Contro il Venezia, la Fiorentina fatica ancora
Altro pareggio per la Fiorentina contro un Venezia organizzato e coraggioso.
In casa Fiorentina, a oggi la principale e forse unica eredità lasciata da Italiano e raccolta da Palladino sembra esser quella del turnover selvaggio. In parte fisiologico, visto che questa sfida contro il Venezia casca tra andata e ritorno di un preliminare di Conference League un po' più complicato del previsto, in parte dipeso dalle turbe di mercato e dalle necessità di trovare una quadra organizzativa e una condizione psicofisica accettabile. Ma anche contro i lagunari, i viola (con Richardson e Barak all'esordio stagionale e il terzetto Comuzzo-Ranieri-Biraghi in difesa) almeno inizialmente stentano di fronte a un avversario abbastanza sfacciato da aggredire alto e con intensità, seppur alquanto spuntato vista l'assenza di Pohjanpalo.
Squadre a specchio, tanti duelli, ma anche un po' di fatica diffusa a prendere il campo. Le squadre si bilanciano a lungo andando un po' a corrente alternata, con il Venezia che appare più sereno nel distendersi ma con la Fiorentina che può fare più affidamento sugli strappi individuali dei suoi giocatori. In particolare - e soprattutto nel primo tempo - è spesso Moise Kean la soluzione ai problemi nello sviluppo dei viola, capace di reggere l'intensa marcatura di Idzes, girarsi e andare palla al piede a puntare gli avversari. In questo, prezioso anche il lavoro di fatica di Kouame, riproposto titolare dopo l'opaca prestazione di Parma ma a questo giro apparso decisamente più pimpante (e sfortunato: Joronen gli nega il gol su rovesciata).
Seppur con una partenza diesel, risalta agli occhi e strappa applausi l'esordio in Serie A di Amir Richardson: il centrocampista marocchino-statunitense inizialmente resta molto bloccato in copertura, limitandosi a aiutare (sempre in maniera pulita) nella gestione del possesso, poi alza baricentro e giri del motore per offrire al pubblico alcune uscite palla al piede in gran stile, mostrando come alle caratteristiche fisiche particolari - 197 cm di altezza per un fisico asciutto e agile - sappia unire qualità e tecnica palla al piede. 4/4 dribbling riusciti, 95% di precisione passaggi (41/43 tentati), dominante sulle palle aeree e capace di reggere sui duelli a terra, si crea e conclude una delle migliori occasioni della Fiorentina: ad oggi, è sembrata più che altro mancargli la capacità (o la personalità) di far viaggiare il pallone in verticale. Un tema questo ora ricorrente in casa viola.
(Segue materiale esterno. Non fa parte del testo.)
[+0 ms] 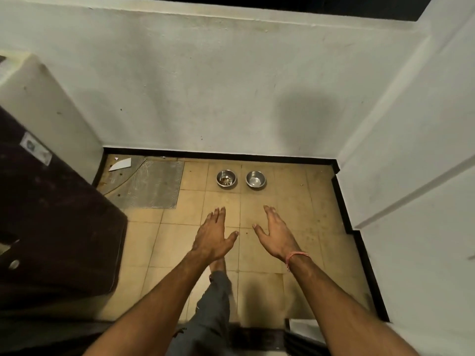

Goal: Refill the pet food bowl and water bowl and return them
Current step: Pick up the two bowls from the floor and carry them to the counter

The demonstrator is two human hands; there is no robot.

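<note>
The 2 steel bowls stand side by side on the tiled floor (295,201) near the wall: the left bowl (226,178) has only some crumbs, the right bowl (255,179) looks almost dry. I judge nothing is refilled yet. My left hand (213,237) and right hand (276,233) hover spread wide, empty, well apart from both.

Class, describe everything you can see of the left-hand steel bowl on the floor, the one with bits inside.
The round shiny steel bowl on the left stands upright on the beige tiled floor, near the black skirting under the white wall. It looks like polished metal, with a rolled rim and curved sides. A small heap of brownish bits lies at its bottom; otherwise it looks nearly empty. A matching steel bowl stands just to its right, apart from it. Neither hand touches it.
</note>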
Dall'altra parte è il Venezia nel complesso che, pur magari non abbagliando, merita lodi per approccio e tenuta. Vero, Joronen tra i pali spicca fra gli uomini di Di Francesco, con sei salvataggi e almeno due grosse chanche sventate, ma è nel complesso che i veneziani hanno mostrato di essere sul pezzo, non perdendo la barra per tutta la gara e tenendo testa alla maggior caratura tecnica della Fiorentina. Anzi, soprattutto in una ripresa dove i viola inizialmente sembravano riusciti a cambiare passo, sono andati in più di un'occasione a spaventare Terracciano. Come a Parma e come contro la Puskas Akademia, la Fiorentina si dimostra ancora sofferenti di fronte a una prima pressione intensa, e poco fluidi nell'uscita. Di contro, le cose migliori i gigliati le hanno fatte uscendo dallo spartito attendista e andando a aggredire alto, mettendo a nudo quelli che potevano essere i limiti del terzetto lagunare Aitare-Izdes-Sverko.
Muove la classifica il Venezia (e dopo due sconfitte nelle prime due ufficiali è già un segnale positivo), rimandata la Fiorentina che al netto di tutto non può ritenersi soddisfatta di due pareggi contro due neopromosse, per quanto il Parma abbia già ribadito di essere avversario molto pericoloso. Se l'inedita difesa - molto bloccata e molto schermata - non ha ballato come nelle prime due uscite, per ora le soluzioni offensive dei viola sembrano ridotte e alquanto da affinare. Ufficialmente perso Nico Gonzalez direzione Torino bianconera, si aspettano i migliori Gudmundsson (in tribuna, infortunato) e Colpani (entrato dalla panchina ma apparso molto appannato) per vivacizzare una manovra già dipendente - almeno per vie centrali - da Kean e dalla sua disponibilità al lavoro di fatica sui 90'. Dopo due anni di dubbi sul centravanti, curioso contrappasso dei Viola quello di aver pronto solo il proprio vertice d'attacco.